By:  Greg Maguire, Ph.D.

Background: Stem cell therapy has been shown to be highly effective in the laboratory setting.
In the lab setting, studies show that in many instances the therapeutic effects of stem cells is solely because of SRM.  Translation of stem cell therapeutics from lab to clinic is often unsuccessful.

Question: Why not use the stem cells themselves for therapeutic – they provide a vehicle for making and delivering SRM?

Answer:
1.) Because of the cost and difficulty of handling live cells, shipping, then the subsequent handling at the clinic.
2.) Because many cells are lost at time of injection. For example, 109 cardiomyocytes are needed to repair experimental myocardial infarcts.

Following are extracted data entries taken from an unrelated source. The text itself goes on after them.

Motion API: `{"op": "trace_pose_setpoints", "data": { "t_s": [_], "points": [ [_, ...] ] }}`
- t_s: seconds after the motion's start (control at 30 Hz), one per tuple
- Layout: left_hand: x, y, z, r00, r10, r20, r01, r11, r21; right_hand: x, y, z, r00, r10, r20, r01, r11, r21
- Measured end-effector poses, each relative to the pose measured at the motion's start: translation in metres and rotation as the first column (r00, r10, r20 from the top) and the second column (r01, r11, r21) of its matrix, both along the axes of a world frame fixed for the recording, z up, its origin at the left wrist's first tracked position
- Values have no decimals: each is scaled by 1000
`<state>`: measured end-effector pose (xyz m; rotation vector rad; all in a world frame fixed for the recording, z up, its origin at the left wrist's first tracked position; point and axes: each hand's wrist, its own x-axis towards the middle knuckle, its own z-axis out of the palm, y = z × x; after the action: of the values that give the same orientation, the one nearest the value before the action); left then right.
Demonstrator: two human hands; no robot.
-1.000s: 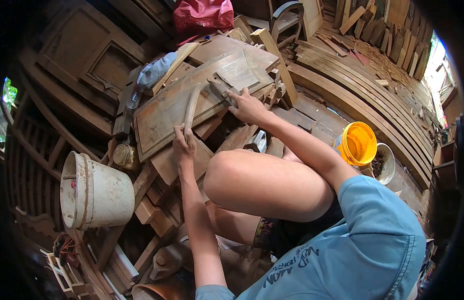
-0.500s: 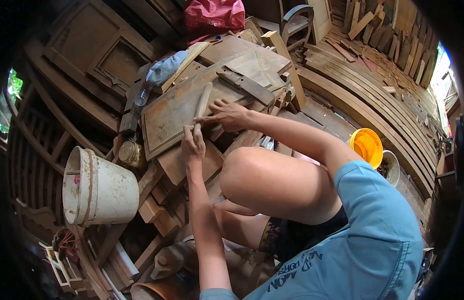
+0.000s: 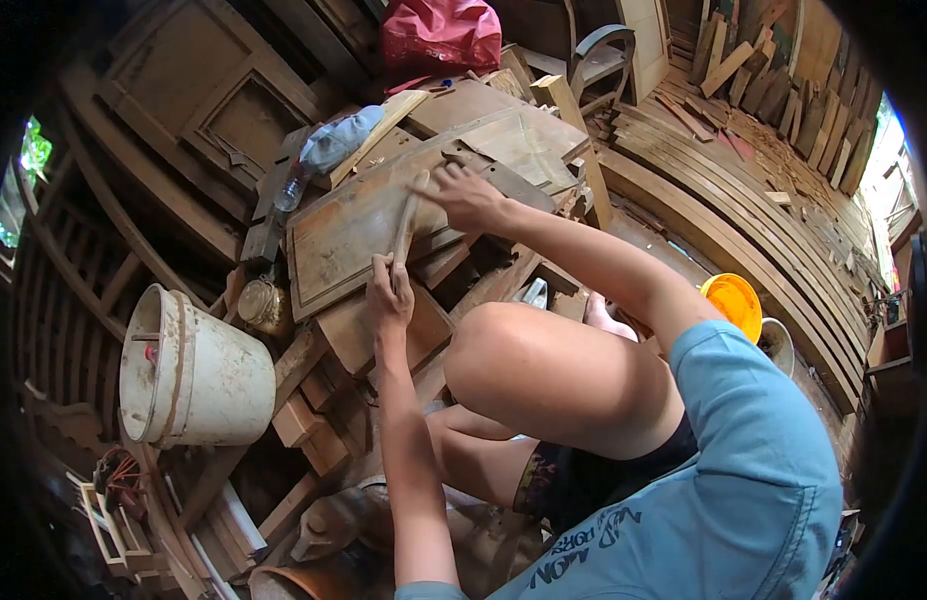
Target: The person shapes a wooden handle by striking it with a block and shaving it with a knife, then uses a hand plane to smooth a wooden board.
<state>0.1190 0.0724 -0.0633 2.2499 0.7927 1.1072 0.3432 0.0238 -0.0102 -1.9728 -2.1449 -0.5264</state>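
Note:
A pale, narrow wooden piece (image 3: 408,222) stands slanted over a worn wooden panel (image 3: 328,245). Its lower end is in my left hand (image 3: 390,292), with the fingers wrapped round it. My right hand (image 3: 465,198) is at the upper end of the piece, its fingers bent against it; what the fingertips hold, if anything, is too small to make out. A dark wooden bar lies behind my right hand, partly covered by it.
A dirty white bucket (image 3: 218,375) stands at the left, beside a lidded jar (image 3: 262,303). Behind the panel are a blue cloth (image 3: 340,138) and a red bag (image 3: 441,38). A yellow container (image 3: 731,306) is at the right, near long stacked boards (image 3: 723,215).
My right hand has moved up along the wooden piece to its upper end. My left hand stays on the lower end. The view has shifted slightly.

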Motion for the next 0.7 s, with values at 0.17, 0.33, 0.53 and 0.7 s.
{"op": "trace_pose_setpoints", "data": {
  "t_s": [0.17,0.33,0.53,0.7],
  "points": [
    [0,-2,0,1000,3,2,-3,1000,5,32,20,-16,962,-266,63,249,949,191],
    [-1,-5,1,998,33,-46,-34,999,-25,40,-7,31,910,-209,-358,261,960,103],
    [-1,1,-4,999,25,-42,-24,999,20,79,-15,-3,830,58,-555,154,932,328],
    [0,2,-3,1000,3,-20,-2,999,49,87,-17,-4,599,-14,-801,233,960,158]
  ]
}}
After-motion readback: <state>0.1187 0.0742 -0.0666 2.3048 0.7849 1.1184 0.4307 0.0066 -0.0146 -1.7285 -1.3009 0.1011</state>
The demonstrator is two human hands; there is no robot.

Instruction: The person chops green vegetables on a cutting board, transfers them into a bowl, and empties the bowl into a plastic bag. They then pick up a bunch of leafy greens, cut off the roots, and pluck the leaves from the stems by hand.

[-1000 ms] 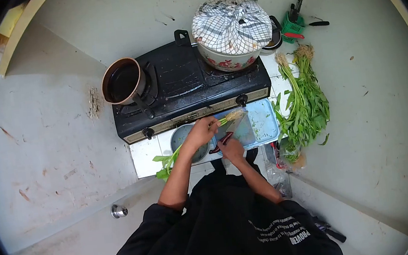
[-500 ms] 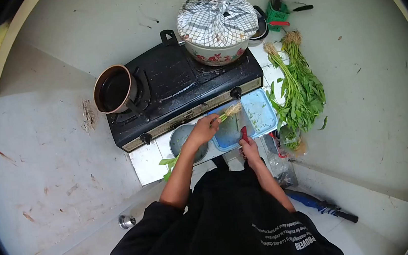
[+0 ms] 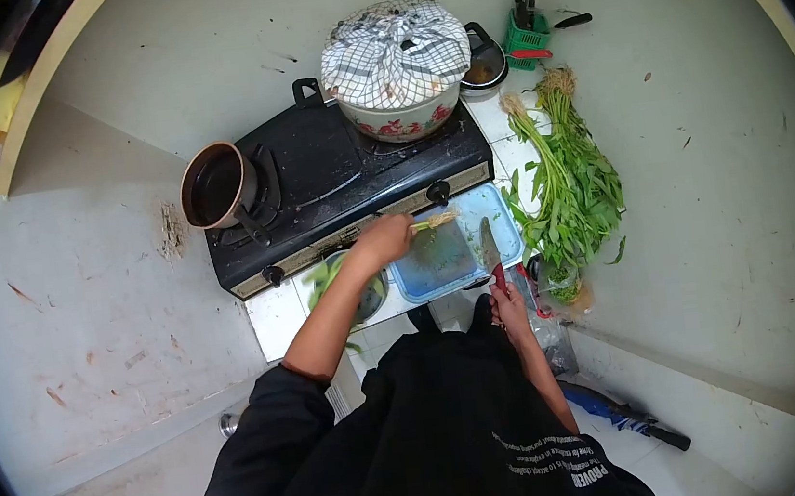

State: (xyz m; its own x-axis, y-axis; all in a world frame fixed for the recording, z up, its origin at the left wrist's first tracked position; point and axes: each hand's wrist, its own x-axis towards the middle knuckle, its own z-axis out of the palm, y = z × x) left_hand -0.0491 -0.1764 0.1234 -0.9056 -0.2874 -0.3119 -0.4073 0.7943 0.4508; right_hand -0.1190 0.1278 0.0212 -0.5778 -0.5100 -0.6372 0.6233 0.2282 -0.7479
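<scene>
My left hand [image 3: 387, 239] is closed around the stems of a small bunch of leafy greens [image 3: 437, 220]. The pale roots point right over a shallow blue tray [image 3: 500, 206], and the leaves hang left above a round grey bowl [image 3: 370, 301]. My right hand [image 3: 511, 310] grips the red handle of a knife [image 3: 490, 246] at the tray's front right. Its blade points away from me, over the tray and apart from the bunch. Small green scraps lie in the tray.
Behind the tray stands a black gas stove [image 3: 311, 160] with a saucepan [image 3: 216, 185] and a large flowered pot [image 3: 404, 121] under a checked cloth. More rooted greens [image 3: 569, 172] lie at right, near a green basket of utensils [image 3: 527, 39].
The knife's blade, largely hidden before, now shows over the tray's right part. The bunch has shifted left relative to the tray, its leaves now over the bowl. The whole view has shifted slightly.
</scene>
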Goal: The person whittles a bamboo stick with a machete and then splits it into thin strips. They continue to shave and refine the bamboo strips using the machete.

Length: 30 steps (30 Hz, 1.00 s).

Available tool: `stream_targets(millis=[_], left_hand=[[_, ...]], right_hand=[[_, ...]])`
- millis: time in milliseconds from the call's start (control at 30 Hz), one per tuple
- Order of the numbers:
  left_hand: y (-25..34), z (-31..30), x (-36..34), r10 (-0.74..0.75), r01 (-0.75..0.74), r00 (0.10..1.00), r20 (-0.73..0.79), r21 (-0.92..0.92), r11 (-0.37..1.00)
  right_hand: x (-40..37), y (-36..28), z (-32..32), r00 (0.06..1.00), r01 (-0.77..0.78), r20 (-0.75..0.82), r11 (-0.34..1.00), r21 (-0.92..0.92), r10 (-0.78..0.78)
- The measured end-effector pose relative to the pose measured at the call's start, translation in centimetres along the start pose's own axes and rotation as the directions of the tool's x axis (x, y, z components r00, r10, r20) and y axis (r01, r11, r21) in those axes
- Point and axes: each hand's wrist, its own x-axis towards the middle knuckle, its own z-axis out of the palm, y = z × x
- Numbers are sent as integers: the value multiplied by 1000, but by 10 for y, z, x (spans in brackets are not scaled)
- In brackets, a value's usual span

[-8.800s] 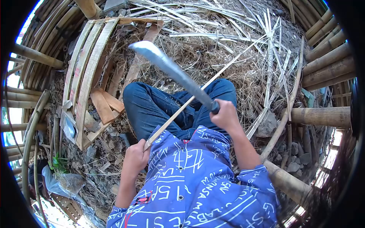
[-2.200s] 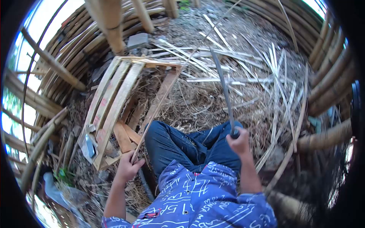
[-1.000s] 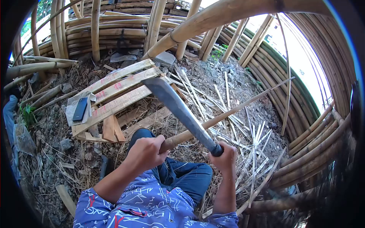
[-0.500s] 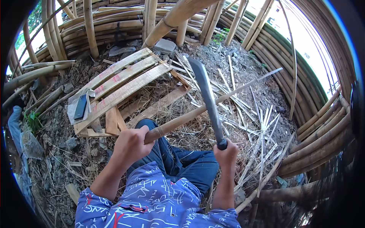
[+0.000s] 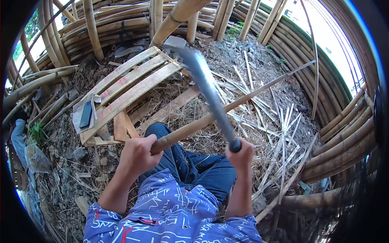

Many cells don’t survive injection, and many are rapidly lost after injection.

Instead: BRS controls the stem cells in the lab, collects the molecules responsible for repairing the tissue, and doses the molecules at the impaired tissue in a defined dosing schedule.
Our methodology extends well beyond our topical products where, for example, eye drops for cataract can be dosed to the eye, and future S²RM therapeutics can be injected into the eye for diseases of retinal degeneration.

Using S²RM therefore, assures delivery of the healing molecules to the patient, unlike the case when cells are injected into the patient where the SRM from the cells may not even be delivered.

Bottom Line: Cell therapies may not translate well from lab to clinic for the above reasons, but the S²RM therapeutics have proven themselves in the clinical setting for a number of indications.